--- DATA EXTRACT ---

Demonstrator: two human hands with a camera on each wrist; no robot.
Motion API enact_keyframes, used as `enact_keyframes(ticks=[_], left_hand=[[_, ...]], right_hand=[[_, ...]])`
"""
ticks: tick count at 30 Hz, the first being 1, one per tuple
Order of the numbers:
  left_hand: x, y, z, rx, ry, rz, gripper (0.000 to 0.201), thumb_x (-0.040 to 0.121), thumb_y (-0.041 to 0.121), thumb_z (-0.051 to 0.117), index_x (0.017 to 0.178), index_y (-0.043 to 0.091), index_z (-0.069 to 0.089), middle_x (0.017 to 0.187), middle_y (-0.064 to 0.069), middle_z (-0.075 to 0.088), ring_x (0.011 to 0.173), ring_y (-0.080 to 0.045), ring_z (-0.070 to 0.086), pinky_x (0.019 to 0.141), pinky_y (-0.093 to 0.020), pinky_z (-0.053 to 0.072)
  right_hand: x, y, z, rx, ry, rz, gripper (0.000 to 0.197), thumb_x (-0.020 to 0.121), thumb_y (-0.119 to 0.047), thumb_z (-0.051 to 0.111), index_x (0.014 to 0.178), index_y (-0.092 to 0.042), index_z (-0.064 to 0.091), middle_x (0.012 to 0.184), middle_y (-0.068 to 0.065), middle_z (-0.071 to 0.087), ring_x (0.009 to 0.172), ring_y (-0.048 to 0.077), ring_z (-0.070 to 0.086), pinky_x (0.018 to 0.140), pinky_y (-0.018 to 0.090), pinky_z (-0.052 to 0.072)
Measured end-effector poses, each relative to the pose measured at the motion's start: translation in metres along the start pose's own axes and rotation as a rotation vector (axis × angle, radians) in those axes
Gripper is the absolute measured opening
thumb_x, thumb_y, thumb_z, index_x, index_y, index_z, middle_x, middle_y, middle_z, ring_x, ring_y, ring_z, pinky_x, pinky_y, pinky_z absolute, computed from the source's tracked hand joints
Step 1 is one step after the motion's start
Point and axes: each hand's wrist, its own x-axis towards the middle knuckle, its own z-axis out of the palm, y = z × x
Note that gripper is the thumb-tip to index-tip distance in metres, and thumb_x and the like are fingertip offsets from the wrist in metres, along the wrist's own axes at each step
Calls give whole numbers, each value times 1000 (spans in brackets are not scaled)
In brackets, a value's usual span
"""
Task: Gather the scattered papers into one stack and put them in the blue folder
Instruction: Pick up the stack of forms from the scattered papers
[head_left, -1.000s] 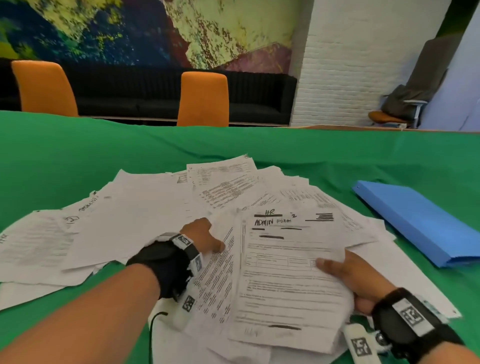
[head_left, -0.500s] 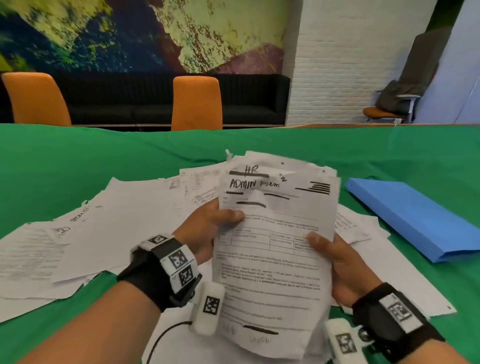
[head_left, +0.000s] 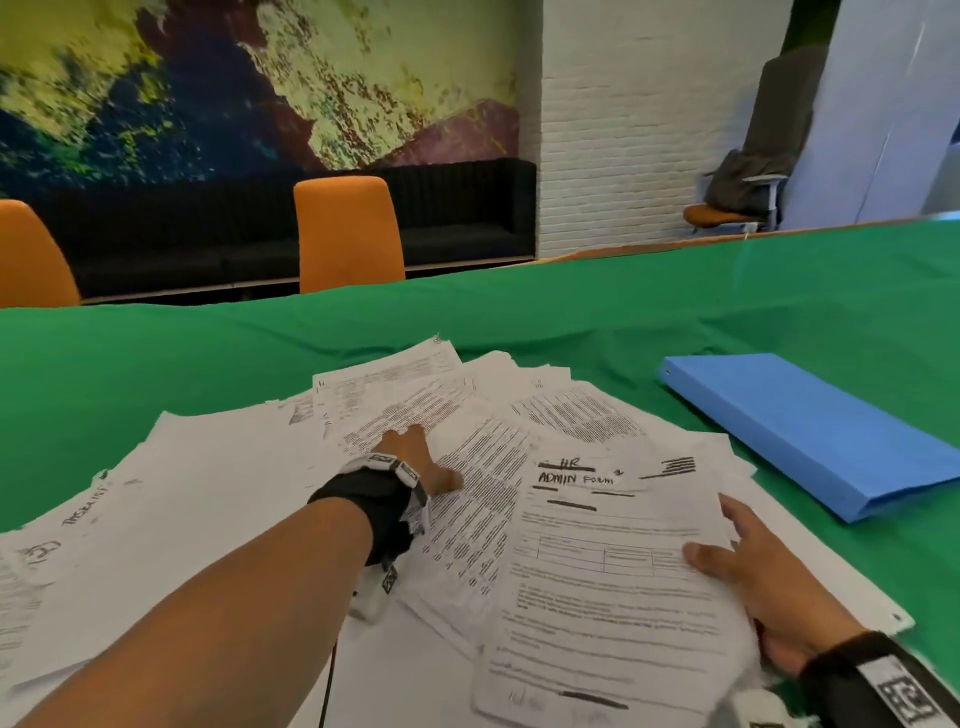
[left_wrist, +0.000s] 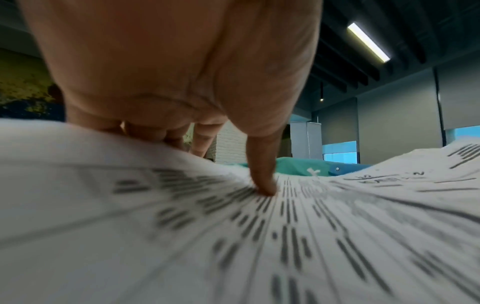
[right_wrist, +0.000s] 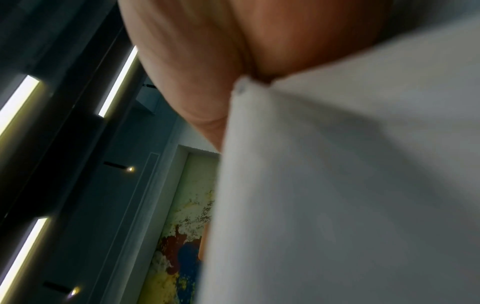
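Well, the right hand (head_left: 769, 587) grips a partial stack (head_left: 618, 582) at the near right while the left hand (head_left: 415, 460) presses flat, fingers spread, on scattered papers (head_left: 171, 499), most ungathered, blue folder (head_left: 810, 426) closed far right

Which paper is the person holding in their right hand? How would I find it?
Look at the green table, then at the spread of white papers in front of the closed blue folder. The held sheet lies nearest, on top, with the right hand gripping its right edge. Only it has "HR ADMIN FORM" handwritten in thick black marker at the top.
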Motion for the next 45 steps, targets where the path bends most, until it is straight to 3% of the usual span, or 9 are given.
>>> enact_keyframes(ticks=[6,10,14,19,24,30,34,38,45], left_hand=[[-9,8,-27,-196,-75,86,51,81,45,77,118,11,67,112,-8,71,99,-28,67,81,-29,47],[-50,-18,-60,-563,-50,247,43,81,56,73,113,27,68,86,2,73,70,-18,66,69,-31,53],[-90,-47,-77,-1063,-175,251,55,76,30,83,124,13,61,113,-18,73,103,-43,69,93,-63,52],[-144,-53,-63,-1361,-113,310,41,88,16,72,127,14,62,118,-21,71,106,-44,68,93,-66,51],[-183,-68,-59,-1408,21,144,44,95,59,46,100,28,78,104,-8,78,97,-33,74,92,-55,55],[-184,-88,-74,-1067,378,377,32,89,22,70,118,30,60,114,6,74,101,-19,73,84,-48,60],[-194,-99,-49,-1079,528,298,49,81,20,79,120,30,52,112,12,70,104,-13,70,84,-41,60],[-202,-94,-14,-1074,643,158,62,78,14,81,124,37,45,107,17,66,100,-5,65,87,-39,57],[-198,-80,-27,-1155,521,282,52,88,11,70,123,40,45,111,16,67,104,-9,68,81,-33,61]], right_hand=[[11,4,-19,88,-114,54,52,93,12,54,138,-15,53,120,25,73,101,53,72,84,71,56],[13,-28,-23,212,-214,-26,47,88,4,53,134,-3,59,126,28,70,108,52,69,78,60,62],[18,-49,24,226,-296,-102,48,90,3,52,136,-4,59,131,25,68,117,50,66,87,63,58],[13,-37,100,222,-376,-61,41,90,4,53,128,-7,63,122,23,73,108,47,71,83,61,60],[4,-26,143,104,-405,-145,41,94,2,57,132,-13,58,120,22,74,105,48,72,92,68,54],[-18,-53,163,51,-378,-480,39,78,-6,71,116,-8,68,112,16,78,101,39,75,91,61,58],[-23,-33,156,-78,-431,-535,51,66,-33,90,112,-18,76,115,11,78,107,34,74,94,54,57],[-22,-1,157,-213,-342,-504,21,85,-14,76,105,-13,77,104,3,81,103,29,76,89,43,60],[-31,-24,160,-179,-404,-517,35,80,-25,73,113,-14,70,105,10,80,94,32,78,81,53,63]])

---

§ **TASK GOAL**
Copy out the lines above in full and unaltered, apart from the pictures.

§ **ANSWER SPACE**
Demonstrator: two human hands with a camera on each wrist; no robot.
Motion API enact_keyframes, used as `enact_keyframes(ticks=[_], left_hand=[[_, ...]], right_hand=[[_, ...]])`
"""
ticks: tick count at 30 Hz, the first being 1, one per tuple
Order of the numbers:
  left_hand: x, y, z, rx, ry, rz, gripper (0.000 to 0.201), thumb_x (-0.040 to 0.121), thumb_y (-0.041 to 0.121), thumb_z (-0.051 to 0.117), index_x (0.017 to 0.178), index_y (-0.043 to 0.091), index_z (-0.069 to 0.089), middle_x (0.017 to 0.187), middle_y (-0.064 to 0.069), middle_z (-0.075 to 0.088), ring_x (0.011 to 0.173), ring_y (-0.080 to 0.045), ring_z (-0.070 to 0.086), pinky_x (0.019 to 0.141), pinky_y (-0.093 to 0.020), pinky_z (-0.053 to 0.072)
  right_hand: x, y, z, rx, ry, rz, gripper (0.000 to 0.197), thumb_x (-0.020 to 0.121), thumb_y (-0.119 to 0.047), thumb_z (-0.051 to 0.111), index_x (0.014 to 0.178), index_y (-0.092 to 0.042), index_z (-0.064 to 0.091), middle_x (0.012 to 0.184), middle_y (-0.068 to 0.065), middle_z (-0.071 to 0.087), ring_x (0.009 to 0.172), ring_y (-0.048 to 0.077), ring_z (-0.070 to 0.086), pinky_x (0.018 to 0.140), pinky_y (-0.018 to 0.090), pinky_z (-0.052 to 0.072)
Measured end-effector poses, each relative to the pose measured at the motion's start: translation in metres along the start pose's own axes and rotation as a rotation vector (axis × angle, radians) in those axes
Gripper is the absolute measured opening
thumb_x, thumb_y, thumb_z, index_x, index_y, index_z, middle_x, middle_y, middle_z, ring_x, ring_y, ring_z, pinky_x, pinky_y, pinky_z absolute, computed from the source's tracked hand joints
Step 1 is one step after the motion's start
Point and axes: each hand's wrist, its own x-axis towards the middle knuckle, its own z-axis out of the palm, y = z × x
Note that gripper is the thumb-tip to index-tip distance in metres, and thumb_x and the like are fingertip offsets from the wrist in metres, along the wrist's own axes at each step
Calls give whole numbers, each value times 1000 (spans in brackets are not scaled)
In brackets, a value's usual span
"""
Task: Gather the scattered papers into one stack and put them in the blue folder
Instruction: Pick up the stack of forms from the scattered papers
[head_left, -1.000s] 
[head_left, -0.500s] 
[head_left, +0.000s] 
[left_wrist, +0.000s] 
[right_wrist, +0.000s] 
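Well, the right hand (head_left: 769, 587) grips a partial stack (head_left: 618, 582) at the near right while the left hand (head_left: 415, 460) presses flat, fingers spread, on scattered papers (head_left: 171, 499), most ungathered, blue folder (head_left: 810, 426) closed far right

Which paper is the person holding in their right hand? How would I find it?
Look at the green table, then at the spread of white papers in front of the closed blue folder. The held sheet lies nearest, on top, with the right hand gripping its right edge. Only it has "HR ADMIN FORM" handwritten in thick black marker at the top.
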Motion for the next 45 steps, targets where the path bends most, until it is straight to 3% of the usual span, or 9 are given.
>>> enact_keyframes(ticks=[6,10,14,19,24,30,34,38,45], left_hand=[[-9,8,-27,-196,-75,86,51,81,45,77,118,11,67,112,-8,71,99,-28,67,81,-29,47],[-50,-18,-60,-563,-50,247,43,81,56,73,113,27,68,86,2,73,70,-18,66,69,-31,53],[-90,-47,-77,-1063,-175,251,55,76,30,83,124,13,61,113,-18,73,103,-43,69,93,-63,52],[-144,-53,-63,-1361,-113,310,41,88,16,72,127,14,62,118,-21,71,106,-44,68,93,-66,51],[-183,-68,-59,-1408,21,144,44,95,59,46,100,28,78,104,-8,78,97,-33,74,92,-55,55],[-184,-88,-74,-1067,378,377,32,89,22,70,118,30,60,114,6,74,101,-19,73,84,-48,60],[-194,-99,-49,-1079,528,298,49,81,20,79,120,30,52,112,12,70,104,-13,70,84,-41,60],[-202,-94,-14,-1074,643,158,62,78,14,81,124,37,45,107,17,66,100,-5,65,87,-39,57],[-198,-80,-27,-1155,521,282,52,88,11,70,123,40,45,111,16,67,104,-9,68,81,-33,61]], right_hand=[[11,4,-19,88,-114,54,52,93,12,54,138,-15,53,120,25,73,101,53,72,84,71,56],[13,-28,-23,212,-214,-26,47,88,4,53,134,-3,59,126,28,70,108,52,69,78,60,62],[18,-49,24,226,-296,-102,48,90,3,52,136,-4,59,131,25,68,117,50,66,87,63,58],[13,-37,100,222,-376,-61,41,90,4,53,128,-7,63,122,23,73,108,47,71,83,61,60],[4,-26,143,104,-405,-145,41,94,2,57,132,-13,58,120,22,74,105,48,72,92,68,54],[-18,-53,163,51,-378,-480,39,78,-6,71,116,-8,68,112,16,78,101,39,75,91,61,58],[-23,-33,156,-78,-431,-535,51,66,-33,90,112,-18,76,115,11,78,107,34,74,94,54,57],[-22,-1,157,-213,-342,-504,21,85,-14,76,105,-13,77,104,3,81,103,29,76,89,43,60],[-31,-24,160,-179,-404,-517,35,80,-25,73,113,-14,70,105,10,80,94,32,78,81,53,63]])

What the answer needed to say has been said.